Now a couple months in, I understand a great deal of what is being said to me and around me. But speaking (and speaking grammatically correct) is much more challenging then I expected. Everyday I am picking up new things and experimenting with new phrases. The language is something I struggle with everyday, but it’s the most difficult things that always turn out to be the most rewarding. About two weeks ago I was even able to help translate while I spent one week with a group of thirty students from Frankfurt, Germany, who came to my city to play in an orchestra. (They all spoke English.) Before that I wasn’t confident in my Portuguese progress but being able to translate for other people helped me to realize just how much I have learned.
I have already done so much during my time here.

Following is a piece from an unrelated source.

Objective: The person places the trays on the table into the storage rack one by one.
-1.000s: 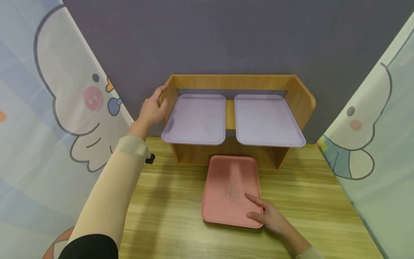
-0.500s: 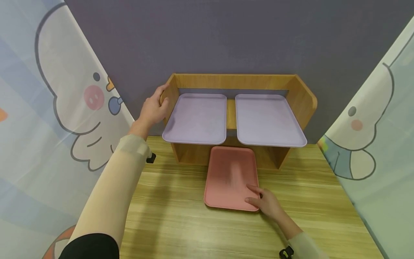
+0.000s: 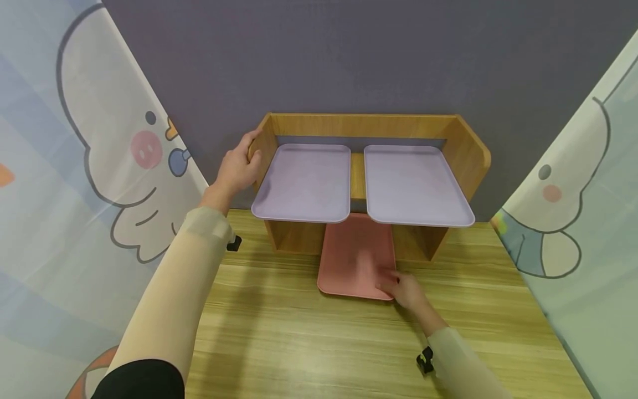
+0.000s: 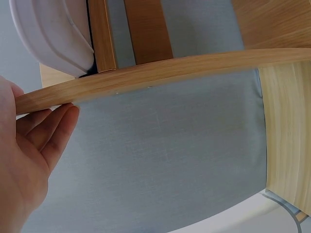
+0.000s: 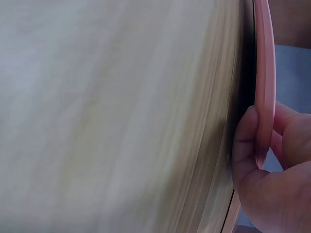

I am always going out somewhere with my family, exchange friends, school friends, or Rotary. Every weekday and weekend has been packed with some sort of activity, always something new. But my favorite day so far was when my family took me to a mountain in Corupá. We hiked for two hours up this mountain that had 14 different waterfalls. At the top, we had a picnic lunch right near the bottom of the highest waterfall. It was the most perfect day- one I am sure I will never forget.